▶ _Task goal_: Whenever the word "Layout" turns up in a line below, that line should be copied.

[[ Given data open ]]

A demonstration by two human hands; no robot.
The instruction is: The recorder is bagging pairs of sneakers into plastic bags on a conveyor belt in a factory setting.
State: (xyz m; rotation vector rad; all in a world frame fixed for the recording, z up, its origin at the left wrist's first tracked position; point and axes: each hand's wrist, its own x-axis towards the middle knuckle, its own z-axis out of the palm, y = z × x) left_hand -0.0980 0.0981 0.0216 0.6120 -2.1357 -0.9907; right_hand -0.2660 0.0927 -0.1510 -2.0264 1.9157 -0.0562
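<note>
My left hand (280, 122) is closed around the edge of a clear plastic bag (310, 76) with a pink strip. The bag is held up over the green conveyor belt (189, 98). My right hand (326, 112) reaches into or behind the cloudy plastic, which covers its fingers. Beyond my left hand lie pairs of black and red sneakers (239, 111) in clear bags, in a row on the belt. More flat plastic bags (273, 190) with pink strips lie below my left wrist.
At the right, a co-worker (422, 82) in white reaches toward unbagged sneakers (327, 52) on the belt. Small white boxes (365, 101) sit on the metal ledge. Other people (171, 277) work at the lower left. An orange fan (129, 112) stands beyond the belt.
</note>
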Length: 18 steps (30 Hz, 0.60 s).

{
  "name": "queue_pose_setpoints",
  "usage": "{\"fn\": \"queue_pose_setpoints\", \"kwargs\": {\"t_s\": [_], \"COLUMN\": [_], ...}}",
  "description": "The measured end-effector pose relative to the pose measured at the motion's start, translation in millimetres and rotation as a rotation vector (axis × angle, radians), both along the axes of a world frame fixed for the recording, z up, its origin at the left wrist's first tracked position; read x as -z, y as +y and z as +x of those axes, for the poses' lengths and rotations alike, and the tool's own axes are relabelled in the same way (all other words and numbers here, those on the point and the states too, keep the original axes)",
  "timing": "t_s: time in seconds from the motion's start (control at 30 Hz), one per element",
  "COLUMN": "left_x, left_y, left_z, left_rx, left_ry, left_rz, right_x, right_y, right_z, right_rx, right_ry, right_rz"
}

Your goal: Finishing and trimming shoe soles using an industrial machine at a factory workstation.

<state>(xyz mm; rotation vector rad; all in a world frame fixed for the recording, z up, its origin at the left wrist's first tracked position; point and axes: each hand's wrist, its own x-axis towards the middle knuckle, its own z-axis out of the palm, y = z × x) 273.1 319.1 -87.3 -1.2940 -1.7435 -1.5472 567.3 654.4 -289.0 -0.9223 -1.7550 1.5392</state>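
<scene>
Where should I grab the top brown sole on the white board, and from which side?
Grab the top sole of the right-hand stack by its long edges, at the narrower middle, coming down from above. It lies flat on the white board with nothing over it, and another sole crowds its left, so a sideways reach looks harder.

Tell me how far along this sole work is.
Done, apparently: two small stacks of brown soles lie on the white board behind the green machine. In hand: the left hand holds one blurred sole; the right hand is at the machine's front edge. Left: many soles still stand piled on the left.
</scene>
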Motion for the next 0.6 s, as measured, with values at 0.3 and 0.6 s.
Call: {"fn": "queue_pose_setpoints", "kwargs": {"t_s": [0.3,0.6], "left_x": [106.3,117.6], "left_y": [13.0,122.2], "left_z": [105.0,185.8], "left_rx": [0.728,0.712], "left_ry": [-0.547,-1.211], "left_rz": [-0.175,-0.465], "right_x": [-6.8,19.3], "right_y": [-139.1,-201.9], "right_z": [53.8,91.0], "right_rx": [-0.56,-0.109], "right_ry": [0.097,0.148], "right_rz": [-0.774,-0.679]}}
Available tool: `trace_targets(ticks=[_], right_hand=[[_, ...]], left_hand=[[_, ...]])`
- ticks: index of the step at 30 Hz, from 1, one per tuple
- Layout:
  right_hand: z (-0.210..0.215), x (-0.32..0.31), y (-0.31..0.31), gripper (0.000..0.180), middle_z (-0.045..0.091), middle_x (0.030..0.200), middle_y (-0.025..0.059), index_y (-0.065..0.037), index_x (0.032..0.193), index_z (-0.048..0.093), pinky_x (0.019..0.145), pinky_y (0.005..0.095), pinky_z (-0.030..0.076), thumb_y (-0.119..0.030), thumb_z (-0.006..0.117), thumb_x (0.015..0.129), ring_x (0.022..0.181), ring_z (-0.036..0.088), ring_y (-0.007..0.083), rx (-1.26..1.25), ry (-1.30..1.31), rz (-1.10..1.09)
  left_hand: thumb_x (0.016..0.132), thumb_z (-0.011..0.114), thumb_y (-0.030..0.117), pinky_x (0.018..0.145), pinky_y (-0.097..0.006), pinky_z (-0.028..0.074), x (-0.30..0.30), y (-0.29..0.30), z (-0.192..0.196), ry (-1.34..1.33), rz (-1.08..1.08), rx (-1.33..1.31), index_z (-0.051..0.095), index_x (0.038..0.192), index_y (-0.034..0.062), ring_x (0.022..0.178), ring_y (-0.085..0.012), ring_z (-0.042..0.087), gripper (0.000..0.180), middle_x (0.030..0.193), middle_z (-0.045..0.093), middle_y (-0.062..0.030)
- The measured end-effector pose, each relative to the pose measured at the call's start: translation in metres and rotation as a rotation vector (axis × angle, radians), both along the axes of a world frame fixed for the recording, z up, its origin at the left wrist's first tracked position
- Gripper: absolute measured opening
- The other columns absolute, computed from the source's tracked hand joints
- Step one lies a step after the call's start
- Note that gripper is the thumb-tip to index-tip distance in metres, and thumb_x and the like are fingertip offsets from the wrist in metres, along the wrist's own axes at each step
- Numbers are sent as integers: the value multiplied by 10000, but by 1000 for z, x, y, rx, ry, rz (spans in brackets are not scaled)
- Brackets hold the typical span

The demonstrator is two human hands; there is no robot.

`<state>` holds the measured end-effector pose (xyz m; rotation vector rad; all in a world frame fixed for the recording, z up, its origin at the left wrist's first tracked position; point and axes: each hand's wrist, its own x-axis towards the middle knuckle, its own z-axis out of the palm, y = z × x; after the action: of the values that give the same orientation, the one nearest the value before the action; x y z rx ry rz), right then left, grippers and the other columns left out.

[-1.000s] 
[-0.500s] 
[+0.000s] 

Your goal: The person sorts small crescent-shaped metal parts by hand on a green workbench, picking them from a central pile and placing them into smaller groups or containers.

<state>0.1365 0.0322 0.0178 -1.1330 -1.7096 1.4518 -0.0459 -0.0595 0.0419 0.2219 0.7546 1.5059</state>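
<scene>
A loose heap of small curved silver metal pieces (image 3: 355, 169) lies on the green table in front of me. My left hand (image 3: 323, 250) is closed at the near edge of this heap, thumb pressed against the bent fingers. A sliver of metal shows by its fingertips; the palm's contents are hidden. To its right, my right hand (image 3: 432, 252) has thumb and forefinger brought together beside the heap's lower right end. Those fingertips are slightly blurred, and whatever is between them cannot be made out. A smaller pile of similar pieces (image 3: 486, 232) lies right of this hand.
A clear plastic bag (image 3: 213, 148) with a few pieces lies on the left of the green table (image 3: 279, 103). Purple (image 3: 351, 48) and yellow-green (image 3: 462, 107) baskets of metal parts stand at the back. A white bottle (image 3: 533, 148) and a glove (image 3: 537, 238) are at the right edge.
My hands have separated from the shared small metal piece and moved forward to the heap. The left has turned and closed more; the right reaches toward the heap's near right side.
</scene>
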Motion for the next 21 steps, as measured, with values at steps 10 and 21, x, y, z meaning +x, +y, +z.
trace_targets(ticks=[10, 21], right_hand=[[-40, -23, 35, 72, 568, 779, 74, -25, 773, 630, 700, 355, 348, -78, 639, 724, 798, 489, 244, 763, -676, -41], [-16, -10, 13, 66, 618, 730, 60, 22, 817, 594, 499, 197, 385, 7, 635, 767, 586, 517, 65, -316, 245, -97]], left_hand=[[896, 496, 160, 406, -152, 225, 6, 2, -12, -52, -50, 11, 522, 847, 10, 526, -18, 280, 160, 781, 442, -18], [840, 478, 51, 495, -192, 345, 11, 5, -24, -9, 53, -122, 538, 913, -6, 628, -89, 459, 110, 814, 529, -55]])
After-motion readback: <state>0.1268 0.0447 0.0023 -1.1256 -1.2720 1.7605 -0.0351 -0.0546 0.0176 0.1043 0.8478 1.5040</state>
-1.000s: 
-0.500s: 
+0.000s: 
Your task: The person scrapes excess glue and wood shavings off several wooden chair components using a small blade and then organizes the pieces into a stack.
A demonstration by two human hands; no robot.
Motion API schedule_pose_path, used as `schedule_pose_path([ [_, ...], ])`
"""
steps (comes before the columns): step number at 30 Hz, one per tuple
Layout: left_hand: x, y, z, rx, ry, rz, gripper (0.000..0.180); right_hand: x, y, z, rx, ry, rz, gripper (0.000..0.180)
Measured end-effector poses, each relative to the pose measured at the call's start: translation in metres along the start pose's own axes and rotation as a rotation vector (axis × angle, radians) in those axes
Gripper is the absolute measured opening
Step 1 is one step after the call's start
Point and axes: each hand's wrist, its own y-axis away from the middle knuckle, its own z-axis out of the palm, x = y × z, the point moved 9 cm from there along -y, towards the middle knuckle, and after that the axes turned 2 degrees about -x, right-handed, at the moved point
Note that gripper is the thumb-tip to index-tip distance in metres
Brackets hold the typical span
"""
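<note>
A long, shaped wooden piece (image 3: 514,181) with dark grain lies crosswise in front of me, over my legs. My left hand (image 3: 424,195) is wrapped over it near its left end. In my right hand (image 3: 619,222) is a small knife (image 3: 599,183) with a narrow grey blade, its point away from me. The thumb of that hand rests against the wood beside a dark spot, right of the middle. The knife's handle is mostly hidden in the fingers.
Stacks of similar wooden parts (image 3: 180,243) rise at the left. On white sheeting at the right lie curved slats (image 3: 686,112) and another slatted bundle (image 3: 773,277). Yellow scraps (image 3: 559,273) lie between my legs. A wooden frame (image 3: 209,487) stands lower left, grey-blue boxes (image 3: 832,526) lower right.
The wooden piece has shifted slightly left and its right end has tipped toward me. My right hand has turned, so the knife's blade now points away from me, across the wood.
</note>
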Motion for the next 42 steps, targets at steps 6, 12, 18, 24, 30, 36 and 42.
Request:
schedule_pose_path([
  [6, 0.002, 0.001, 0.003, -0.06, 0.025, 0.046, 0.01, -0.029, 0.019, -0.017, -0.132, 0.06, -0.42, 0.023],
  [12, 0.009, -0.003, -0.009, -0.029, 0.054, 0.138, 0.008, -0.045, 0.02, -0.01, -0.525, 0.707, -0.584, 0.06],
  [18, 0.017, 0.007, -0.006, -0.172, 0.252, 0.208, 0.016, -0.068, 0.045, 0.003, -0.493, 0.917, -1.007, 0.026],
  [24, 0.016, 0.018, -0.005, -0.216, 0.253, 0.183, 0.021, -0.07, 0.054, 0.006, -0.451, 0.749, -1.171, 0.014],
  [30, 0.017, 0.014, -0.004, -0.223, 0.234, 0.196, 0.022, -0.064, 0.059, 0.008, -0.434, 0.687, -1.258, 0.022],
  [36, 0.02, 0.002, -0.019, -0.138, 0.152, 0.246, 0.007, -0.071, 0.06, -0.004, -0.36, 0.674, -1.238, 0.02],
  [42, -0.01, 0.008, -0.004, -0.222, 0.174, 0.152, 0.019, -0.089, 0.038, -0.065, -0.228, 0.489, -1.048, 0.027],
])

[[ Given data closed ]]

▶ _Expected output_:
- Layout:
Layout: left_hand: x, y, z, rx, ry, rz, gripper (0.000..0.180); right_hand: x, y, z, rx, ry, rz, gripper (0.000..0.180)

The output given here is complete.